I can provide hundreds or even thousands of articles that include all victims. Are we in a competition of who can provide the most references ? When do we start ? Who's going to keep score !!! Are you Jewish ? Is that why you want to ignore all the millions of other victims. --Salom Khalitun 21:03, 9 September 2007 (UTC)
Even one of your own examples (the Merriam Webster dictionary) includes non-Jews. Judging from the knowledge of the author of the Britannica article, he was obviously Jewish. The Dictionary.com article you referred to also has definitions that include non-Jews. --Salom Khalitun 21:06, 9 September 2007 (UTC)
- Salom, there is valid question of definition here, and sources do vary in their definitions, but asking questions like "are you Jewish?" does not help. You do your cause no favours by making remarks to the effect that Jewish writers don't care about anyone else or claiming that an author of Britanicca is "obviously Jewish". Paul B 21:10, 9 September 2007 (UTC)

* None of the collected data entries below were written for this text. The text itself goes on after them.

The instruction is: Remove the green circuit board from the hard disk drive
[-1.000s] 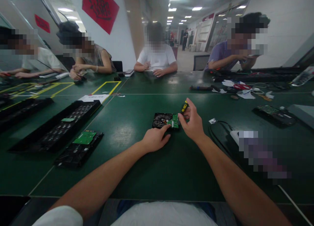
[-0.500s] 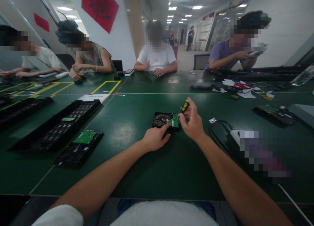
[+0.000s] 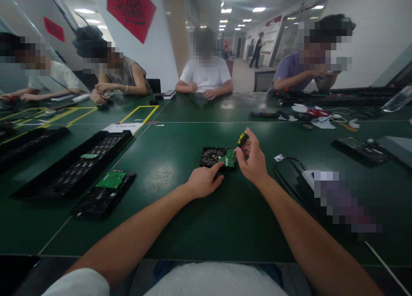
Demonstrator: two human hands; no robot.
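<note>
A black hard drive (image 3: 212, 157) with a green circuit board (image 3: 228, 158) on its right half lies on the green table. My left hand (image 3: 203, 181) rests at its near edge, fingers curled, thumb and forefinger touching the drive. My right hand (image 3: 252, 158) is closed around a black and yellow screwdriver (image 3: 242, 139), its tip down at the right end of the circuit board.
Black trays (image 3: 75, 167) with a green board (image 3: 111, 179) lie at the left. A black cable (image 3: 288, 171) and a white device sit to the right. Tools, papers and another drive (image 3: 358, 149) lie farther right. Several people sit along the far side.
My right hand with the screwdriver has shifted very slightly left and its fingers have turned a little. The left hand and the drive have stayed put.
</note>
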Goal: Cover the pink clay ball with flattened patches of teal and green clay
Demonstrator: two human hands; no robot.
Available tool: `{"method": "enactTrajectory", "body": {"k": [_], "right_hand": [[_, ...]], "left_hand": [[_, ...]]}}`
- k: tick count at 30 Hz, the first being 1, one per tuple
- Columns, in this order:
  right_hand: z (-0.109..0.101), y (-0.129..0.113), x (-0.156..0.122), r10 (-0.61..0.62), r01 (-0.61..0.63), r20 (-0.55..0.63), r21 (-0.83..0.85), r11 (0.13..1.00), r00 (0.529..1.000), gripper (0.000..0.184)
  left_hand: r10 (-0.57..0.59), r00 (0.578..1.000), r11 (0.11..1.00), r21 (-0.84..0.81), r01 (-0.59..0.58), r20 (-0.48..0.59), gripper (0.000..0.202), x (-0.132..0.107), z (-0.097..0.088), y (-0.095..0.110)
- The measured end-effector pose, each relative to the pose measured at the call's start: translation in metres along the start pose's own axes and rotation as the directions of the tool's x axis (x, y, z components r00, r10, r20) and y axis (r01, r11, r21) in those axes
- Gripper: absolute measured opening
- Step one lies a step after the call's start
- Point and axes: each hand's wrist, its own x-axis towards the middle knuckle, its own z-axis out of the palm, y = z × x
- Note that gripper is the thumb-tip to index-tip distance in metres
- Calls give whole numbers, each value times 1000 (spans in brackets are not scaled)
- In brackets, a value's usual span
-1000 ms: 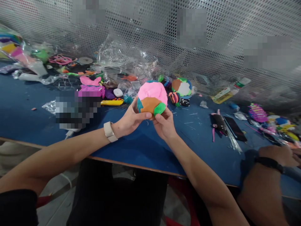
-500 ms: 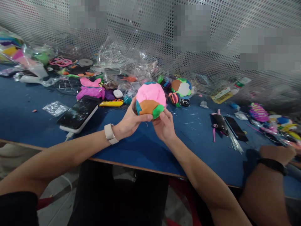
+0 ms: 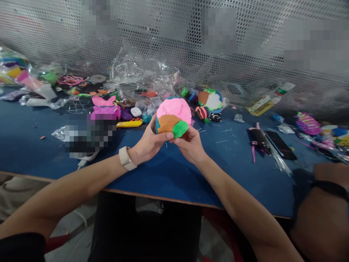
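Observation:
A rounded modelling-clay piece (image 3: 173, 111), patched in pink, brown, green and blue, is held up over the table between both my hands. My left hand (image 3: 147, 145) grips its lower left side, thumb along the bottom edge below the brown patch. On the lower right, my right hand (image 3: 191, 145) is closed around it, with the thumb just under the green patch (image 3: 180, 128). The fingers behind the piece are hidden. A yellow utility knife (image 3: 129, 123) lies on the table to the left of my left hand.
Behind are clear plastic wrapping (image 3: 141, 69), a pink clay figure (image 3: 105, 107) and another patchwork clay piece (image 3: 210, 99). A bottle (image 3: 268, 102), black clay figure (image 3: 259, 140) and phone (image 3: 280, 145) lie to the right. Another person's arm (image 3: 324, 214) rests at the right edge.
My right thumb has slid off the green patch's right side to beneath it. The clay piece has turned slightly, so more green shows. The other person's arm sits farther right in view.

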Motion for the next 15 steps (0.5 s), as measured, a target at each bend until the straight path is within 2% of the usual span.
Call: {"method": "enactTrajectory", "body": {"k": [7,10,15], "right_hand": [[-2,6,-1,-27,26,-11,-41,999,1000,48],[-2,2,-1,-18,17,-14,-36,999,1000,49],[-4,-10,-1,52,-58,104,60,996,993,48]], "left_hand": [[-6,999,1000,9,6,-41,87,1,-1,-2],[1,1000,1000,18,0,-26,90,1,0,0],[45,998,998,39,-47,53,106,2,1,0]]}}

- I suggest you read my contributions, Salom. I have not, so far, taken a position on the issue. I've pointed out that various of your versions were unsourced or even in conflict with existing sources (or even common sense). As you can see from my collection of sources, I have not looked for sources for one side, but tried to get a feeling how reliable souces see the issue. And I strongly suggest that you stop speculating about the religion and/or ethnicity of people, either Wikipedians or others. There is no world Jewish conspiracy at work here. --Stephan Schulz 21:17, 9 September 2007 (UTC)
You selectively included the Jews only Oxford definition, and avoided using the Cambridge definition that includes non-Jewish victims. Your flawed reasoning is supporting the primarily Jewish position. I will assume that you are Jewish but that you don't want to be shown to biased. I have yet to see any opposing reasoning or evidence at all. Totting up how many references support one view or the other is pointless. The Jewish only definition defies humanity, common sense, and the facts. --Salom Khalitun 21:25, 9 September 2007 (UTC)
- Who is "you"? Paul B 21:35, 9 September 2007 (UTC)
- In this case, "you" is probably me. I included the OED because it is one of the best-known and authorative dictionaries around.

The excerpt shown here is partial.